When the kids are a little bit older, we will have more time to travel “just the two of us” and probably more time for those regularly planned date nights too. For now, I pray that my husband feels loved by the specific things I choose to do on a daily and weekly basis to keep our love alive just like we did when we were dating. But that doesn’t mean that I don’t look forward to the yearly or twice yearly getaways that we have even with kids at home, (or at least we will again when we can get our littlest to sleep better), to refuel and reconnect.
Lastly, I pray that I am modeling for the “future wife” in my daughter how important it is to nurture the relationship she has with her husband over every other relationship, second only to God, in her life. I also pray that my sons are learning how to nurture their “future marriages” someday by watching their dad and I keep each other first priority, second only to God, and with any future children coming in a close third. That is, after all, what family should be about – making sure each member feels like a valued member – secure and loved and each in his or her own place.

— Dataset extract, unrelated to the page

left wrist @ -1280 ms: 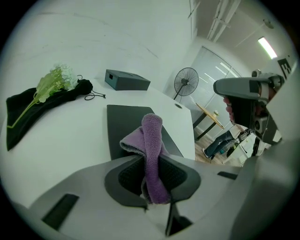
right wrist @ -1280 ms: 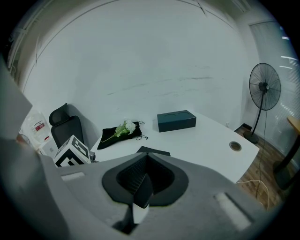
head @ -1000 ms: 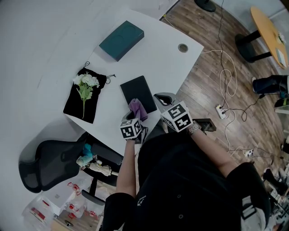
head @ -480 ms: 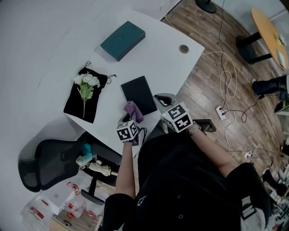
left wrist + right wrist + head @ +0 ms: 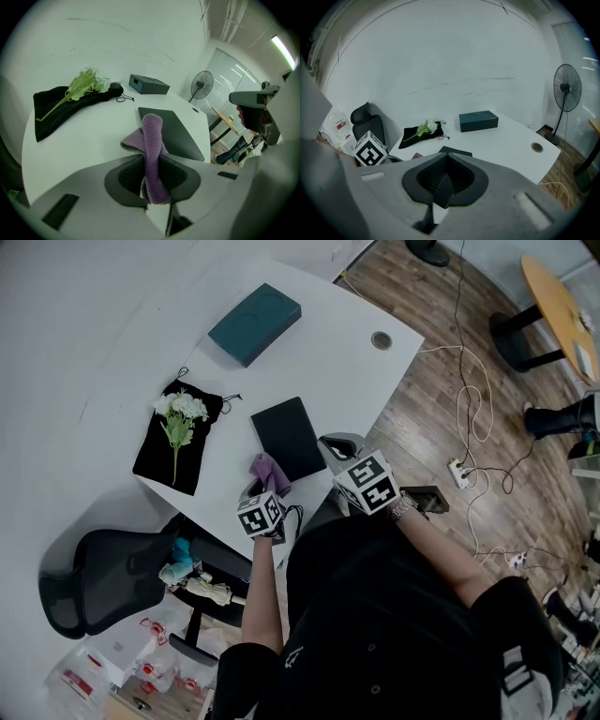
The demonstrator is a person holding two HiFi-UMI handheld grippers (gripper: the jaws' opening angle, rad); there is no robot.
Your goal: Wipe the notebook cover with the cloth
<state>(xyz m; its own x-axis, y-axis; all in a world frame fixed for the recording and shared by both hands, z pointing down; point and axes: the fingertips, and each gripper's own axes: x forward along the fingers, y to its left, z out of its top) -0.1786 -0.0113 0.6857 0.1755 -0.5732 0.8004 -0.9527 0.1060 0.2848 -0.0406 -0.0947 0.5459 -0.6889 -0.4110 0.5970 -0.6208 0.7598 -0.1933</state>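
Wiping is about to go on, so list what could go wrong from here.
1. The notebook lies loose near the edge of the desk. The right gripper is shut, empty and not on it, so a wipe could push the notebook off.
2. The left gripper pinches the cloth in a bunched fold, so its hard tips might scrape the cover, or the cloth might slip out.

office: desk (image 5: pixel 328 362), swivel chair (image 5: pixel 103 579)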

Having said that, were any of you able to walk down memory lane about your own dating and marriage experiences? Are you remembering any special times from the past that you want to relive with the most important person in your life? There is no time like the present to start.
Thanks for the reminders, Cheri! I need to remember to keep some energy available for Eric, lest I put the kids to bed and then fall asleep on the couch every night. Marriage does need to be the priority in family relationships, I competely agree!